En la nevera, se colocarán en la zona más fría, que es el estante inferior (la temperatura es de 2-4ºC). Es importante que estén en un recipiente o bolsa porque los jugos no contaminen otros alimentos, y para que otros alimentos no los contaminen.

Para congelarlos, los envolveremos en bolsas al vació o con plástico film, de manera que el contacto directo con el oxígeno sea el mínimo.

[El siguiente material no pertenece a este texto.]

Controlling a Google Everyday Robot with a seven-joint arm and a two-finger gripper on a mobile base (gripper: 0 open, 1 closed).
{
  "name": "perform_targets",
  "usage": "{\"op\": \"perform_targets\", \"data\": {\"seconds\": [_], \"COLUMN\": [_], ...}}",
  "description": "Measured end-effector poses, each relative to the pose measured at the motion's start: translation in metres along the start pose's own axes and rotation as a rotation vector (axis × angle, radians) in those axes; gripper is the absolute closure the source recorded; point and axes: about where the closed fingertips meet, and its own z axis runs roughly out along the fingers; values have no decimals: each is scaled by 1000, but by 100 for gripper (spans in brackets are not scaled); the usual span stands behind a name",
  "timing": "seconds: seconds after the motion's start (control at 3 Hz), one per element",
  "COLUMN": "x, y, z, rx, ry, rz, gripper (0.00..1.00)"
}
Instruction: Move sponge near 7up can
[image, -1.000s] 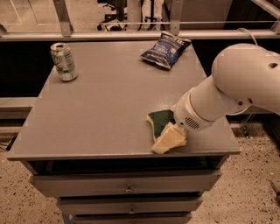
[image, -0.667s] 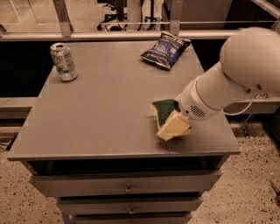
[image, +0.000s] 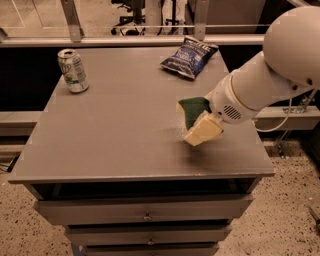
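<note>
The sponge (image: 199, 125), dark green on top with a pale yellow foam base, hangs tilted just above the right part of the grey table (image: 110, 135), with its shadow below it. My gripper (image: 209, 119) is at the end of the big white arm coming in from the right and is shut on the sponge; the wrist hides most of it. The 7up can (image: 73, 70), white and green with a silver top, stands upright at the table's far left corner, well apart from the sponge.
A crinkled blue chip bag (image: 189, 56) lies at the table's far right, just behind the sponge. Drawers (image: 145, 210) sit below the table front. A railing and glass run along the back edge. A cable hangs at the right.
The arm has risen and moved back and to the right, carrying the sponge up off the table's front right area and away from the front edge.
</note>
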Motion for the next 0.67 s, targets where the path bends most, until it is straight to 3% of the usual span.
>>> {"op": "perform_targets", "data": {"seconds": [0.33, 0.67], "x": [-3, -37], "y": [-1, -12], "z": [2, 16], "rx": [2, 19], "ry": [-5, -60], "rz": [-4, -48], "gripper": [100, 100]}}
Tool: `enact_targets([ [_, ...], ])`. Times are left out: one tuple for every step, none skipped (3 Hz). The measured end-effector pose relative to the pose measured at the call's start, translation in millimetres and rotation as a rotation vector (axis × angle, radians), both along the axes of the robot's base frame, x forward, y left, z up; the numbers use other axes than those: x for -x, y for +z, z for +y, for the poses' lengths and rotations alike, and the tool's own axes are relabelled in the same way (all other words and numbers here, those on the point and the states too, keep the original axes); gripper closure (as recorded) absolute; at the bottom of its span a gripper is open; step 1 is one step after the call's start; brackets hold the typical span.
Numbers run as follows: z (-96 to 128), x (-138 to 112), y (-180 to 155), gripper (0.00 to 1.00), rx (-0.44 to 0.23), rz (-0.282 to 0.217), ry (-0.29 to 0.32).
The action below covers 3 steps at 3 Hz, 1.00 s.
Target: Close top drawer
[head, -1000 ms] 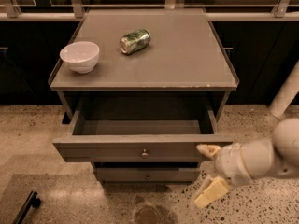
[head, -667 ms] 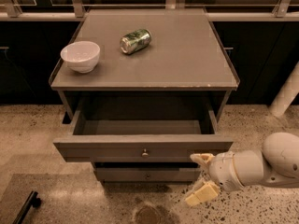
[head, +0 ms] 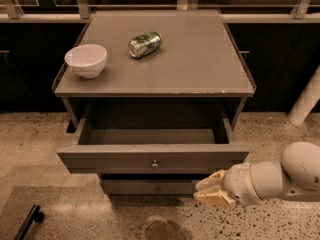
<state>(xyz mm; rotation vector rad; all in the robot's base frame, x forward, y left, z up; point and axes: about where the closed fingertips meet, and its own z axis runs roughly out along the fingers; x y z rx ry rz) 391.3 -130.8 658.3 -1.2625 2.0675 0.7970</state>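
Since the earlier frames, the cream-coloured two-finger gripper (head: 209,190) has been carried leftward, and its fingers (head: 214,180) have been drawn nearly together, with nothing pinched between them. It is held low, just beside the right end of the narrower middle drawer front (head: 145,186) and below the right part of the wide grey-brown top drawer (head: 115,156). That drawer is seen pulled well out of the cabinet, its small round metal knob (head: 155,163) at centre and its inside bare.

Several faults can be foreseen. If the gripper is driven forward at this height, the middle front would likely be struck instead of the top one. If contact is made far to the right, the drawer could be skewed and jammed on its runners.

Farther back, a white bowl (head: 86,60) and a green can (head: 145,44) lying on its side are seen on the flat grey cabinet top (head: 200,69). Should the drawer be slammed, the can could be set rolling.
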Motion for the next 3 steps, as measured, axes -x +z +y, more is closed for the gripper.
enact_targets([
  [0,0,0,0.86,0.000,0.000,0.000],
  [-1,-23,-17,1.00,0.012,-0.036,-0.035],
  [-8,-63,-29,1.00,0.032,-0.136,-0.101],
])
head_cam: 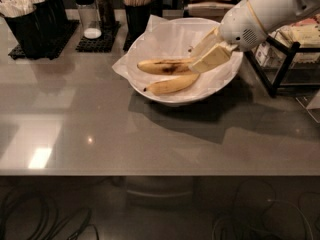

Los meteremos en el congelador como antes mejor, y, si puede ser, en raciones, para que podamos descongelar solo lo que vayamos a consumir.

Si se han comprado envasados, la carne y el pescado también pueden congelarse directamente dentro de la bandeja; «esta opción evitará manipulaciones y contaminaciones cruzadas, aunque también es cierto que el hecho de que haya aire puede favorecer que se creen cristales de la humedad que afecten la calidad del producto», explica Sara Bover, jefa del programa de Seguridad Alimentaria.

En el momento de descongelar la carne y/o el pescado, lo más recomendable es hacerlo en la nevera (habrá que hacerlo al menos 12 horas antes de consumir), porque de esta forma no se dañarán los tejidos ni proliferarán los microbios.

Lavar el pollo para eliminar patógenos y para que se conserve mejor, ¿mito o realidad?
Es un mito, no se recomienda hacerlo. «Es la típica situación en la que el remedio es peor que la enfermedad», comenta Bover, que explica que lavar el pollo puede hacer que, con las salpicaduras, «las bacterias que pueda haber en el pollo contaminen la pica, la superficie de trabajo u otros alimentos.